Write each line of the material exactly as given, from the top through the line that contains "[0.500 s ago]", and omit all pictures.

DATA PROVIDED section start

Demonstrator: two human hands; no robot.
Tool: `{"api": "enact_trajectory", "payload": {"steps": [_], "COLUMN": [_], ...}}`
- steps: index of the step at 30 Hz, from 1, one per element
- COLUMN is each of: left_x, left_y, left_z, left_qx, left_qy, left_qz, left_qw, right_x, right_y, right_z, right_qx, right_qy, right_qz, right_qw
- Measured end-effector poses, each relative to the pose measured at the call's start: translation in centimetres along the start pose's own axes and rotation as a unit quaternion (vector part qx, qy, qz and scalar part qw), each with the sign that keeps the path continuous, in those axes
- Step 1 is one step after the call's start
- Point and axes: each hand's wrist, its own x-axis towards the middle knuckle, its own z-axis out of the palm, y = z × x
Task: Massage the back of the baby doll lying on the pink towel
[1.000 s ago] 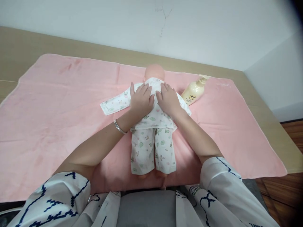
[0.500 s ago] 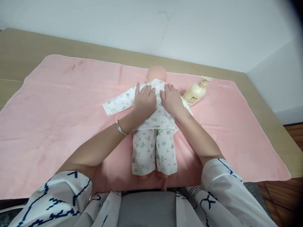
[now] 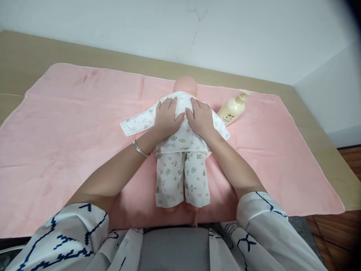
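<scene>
A baby doll in white printed pyjamas lies face down on a pink towel, its bald head pointing away from me. My left hand lies flat on the left side of its upper back, fingers stretched out. My right hand lies flat on the right side of the back, fingers also spread. Both palms press on the shirt and hold nothing. A silver bangle circles my left wrist. The doll's left sleeve stretches out sideways.
A cream pump bottle lies on the towel just right of the doll's shoulder. The towel covers a tan table set against a white wall. Wooden floor shows at the right. My patterned sleeves and a grey seat fill the bottom edge.
Both hands slid a little down the doll's back and then up again toward its shoulders. The doll and the bottle stayed put.
</scene>
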Motion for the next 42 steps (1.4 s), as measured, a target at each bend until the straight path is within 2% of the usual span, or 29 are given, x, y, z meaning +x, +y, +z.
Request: {"api": "enact_trajectory", "payload": {"steps": [7,10,16,20,23,26,28,30,33,35,39,42], "left_x": [-0.3,-0.8,-1.8,-1.1,0.0,0.5,0.1,-0.7,-1.7,-1.7,-1.0,-1.1], "left_y": [0.5,1.4,3.6,2.9,1.8,1.6,1.9,2.4,2.8,2.8,2.4,2.4], "left_z": [-0.4,-0.9,-1.2,-0.9,-0.8,-0.7,-0.6,-0.5,-0.3,-0.2,0.2,0.2], "left_qx": [0.008,0.028,0.046,0.017,-0.005,-0.01,0.002,0.012,0.011,0.004,-0.003,0.008], "left_qy": [0.021,0.024,0.052,0.058,0.009,-0.024,0.007,0.052,0.088,0.083,0.051,0.072], "left_qz": [0.011,0.013,-0.031,-0.042,-0.082,-0.115,-0.093,-0.041,0.022,0.012,-0.055,-0.026], "left_qw": [1.0,0.999,0.997,0.997,0.997,0.993,0.996,0.998,0.996,0.996,0.997,0.997], "right_x": [-0.9,-1.2,-2.6,-1.6,-0.2,0.2,-0.5,-1.6,-2.7,-2.3,0.0,-0.1], "right_y": [-0.8,-1.3,-3.2,-1.7,0.3,0.7,-0.3,-1.8,-3.2,-2.6,-0.1,-0.4], "right_z": [-0.4,-0.7,-1.7,-1.8,-1.4,-1.0,-0.9,-1.0,-1.5,-1.9,-1.9,-1.6], "right_qx": [-0.021,-0.043,-0.083,-0.036,0.01,0.02,0.003,-0.018,-0.045,-0.039,0.021,0.016], "right_qy": [0.026,0.035,0.016,0.0,-0.035,-0.057,-0.051,-0.043,-0.037,-0.043,-0.083,-0.088], "right_qz": [0.013,0.022,0.003,-0.005,-0.01,-0.003,0.017,0.028,0.008,-0.011,-0.026,0.0], "right_qw": [0.999,0.998,0.996,0.999,0.999,0.998,0.999,0.999,0.998,0.998,0.996,0.996]}}
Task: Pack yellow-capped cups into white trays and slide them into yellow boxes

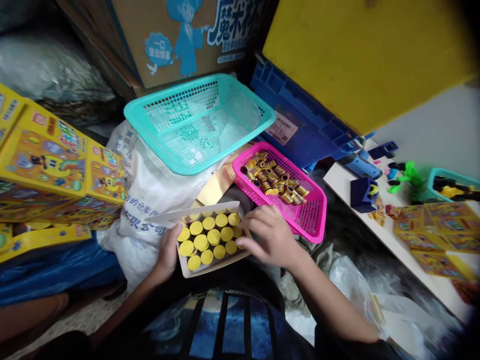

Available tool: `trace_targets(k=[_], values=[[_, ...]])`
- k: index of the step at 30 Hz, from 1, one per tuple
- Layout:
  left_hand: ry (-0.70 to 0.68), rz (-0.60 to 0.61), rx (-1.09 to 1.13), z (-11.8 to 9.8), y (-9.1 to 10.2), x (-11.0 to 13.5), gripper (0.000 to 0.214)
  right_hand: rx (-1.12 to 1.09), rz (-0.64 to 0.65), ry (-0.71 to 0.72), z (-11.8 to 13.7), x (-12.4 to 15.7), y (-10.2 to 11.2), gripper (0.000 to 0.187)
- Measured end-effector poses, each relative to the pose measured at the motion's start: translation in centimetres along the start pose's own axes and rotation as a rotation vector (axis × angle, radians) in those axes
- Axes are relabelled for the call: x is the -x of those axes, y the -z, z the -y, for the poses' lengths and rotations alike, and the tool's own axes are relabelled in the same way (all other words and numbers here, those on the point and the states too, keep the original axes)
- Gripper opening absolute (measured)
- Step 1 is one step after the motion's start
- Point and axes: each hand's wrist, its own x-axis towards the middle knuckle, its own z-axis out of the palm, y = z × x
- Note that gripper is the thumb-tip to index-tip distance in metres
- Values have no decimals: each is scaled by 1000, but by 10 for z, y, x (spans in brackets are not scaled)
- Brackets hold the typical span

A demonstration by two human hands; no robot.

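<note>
My left hand (167,256) grips the left side of an open-topped carton (204,270) on my lap. Rows of small round tubs with yellow lids (213,237) fill the carton, and a few sit higher than the others. Its white flap stands up at the far side. Over the carton's right edge is my right hand (270,234), fingers apart and slightly bent, thumb near the lids at that end. I see nothing held in it. Just beyond that hand, a pink basket (318,210) holds many small yellow-and-brown tubs (275,177).
A turquoise basket (176,170) rests on a white sack (144,200). Printed yellow boxes (48,160) are stacked at left. Behind stand a brown carton (138,30) and a blue crate (300,117). At right, a white table (378,230) carries more yellow boxes and small items.
</note>
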Motion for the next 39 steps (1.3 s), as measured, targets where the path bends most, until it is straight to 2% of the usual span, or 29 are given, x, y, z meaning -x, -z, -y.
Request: trace_targets(k=[1,3,5,6,8,10,12,15,17,21,23,26,30,32,36,39], values=[[-9,0,7,0,1,-1,52,-14,-70,-80,-13,-1,7,29],[-25,-10,17,2,2,-3,50,40,-115,-372,-48,-7,18,34],[-37,-10,18,4,4,-6,49,119,-9,-712,-87,-18,19,31],[-40,-7,19,6,4,-8,50,134,66,-824,-104,-25,15,27],[-44,2,12,8,5,-9,50,124,172,-889,-130,-35,4,23],[-50,10,5,9,5,-9,51,94,182,-825,-142,-41,-9,30],[-61,14,-3,8,4,-7,51,53,167,-768,-143,-42,-16,34],[-80,-6,-5,4,1,-5,52,-31,140,-724,-135,-31,-6,37],[-87,-22,-11,1,0,-5,53,-244,73,-710,-126,-18,7,41],[-75,-17,-10,0,0,-6,54,-861,-190,-665,-98,12,30,49],[-75,-12,-5,1,0,-7,52,-935,-201,-618,-78,23,40,46],[-94,1,-7,3,0,-6,49,-837,-98,-467,-45,28,56,38],[-107,22,-4,7,1,-6,47,-477,111,-195,-10,19,65,27],[-106,24,-5,8,3,-7,46,-292,207,-90,1,9,57,23],[-107,41,-4,9,4,-8,44,42,418,35,11,-11,21,9],[-117,18,-29,7,2,-5,46,210,456,77,11,-18,1,10]])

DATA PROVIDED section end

# THE COMPLETED TASK
Demonstrator: two human hands; no robot.
Tool: `{"api": "enact_trajectory", "payload": {"steps": [_], "COLUMN": [_], ...}}`
- steps: index of the step at 30 Hz, from 1, one per element
- COLUMN is each of: left_x, left_y, left_z, left_qx, left_qy, left_qz, left_qw, right_x, right_y, right_z, right_qx, right_qy, right_qz, right_qw
- Measured end-effector poses, each relative to the pose measured at the call's start: translation in centimetres along the start pose's own axes and rotation as a unit quaternion (vector part qx, qy, qz and scalar part qw), each with the sign that keeps the path continuous, in those axes
- Step 1 is one step after the call's start
- Point and axes: each hand's wrist, its own x-axis towards the middle knuckle, its own z-axis out of the palm, y = z × x
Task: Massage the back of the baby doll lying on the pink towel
[1.000 s ago] 
[0.500 s ago] 

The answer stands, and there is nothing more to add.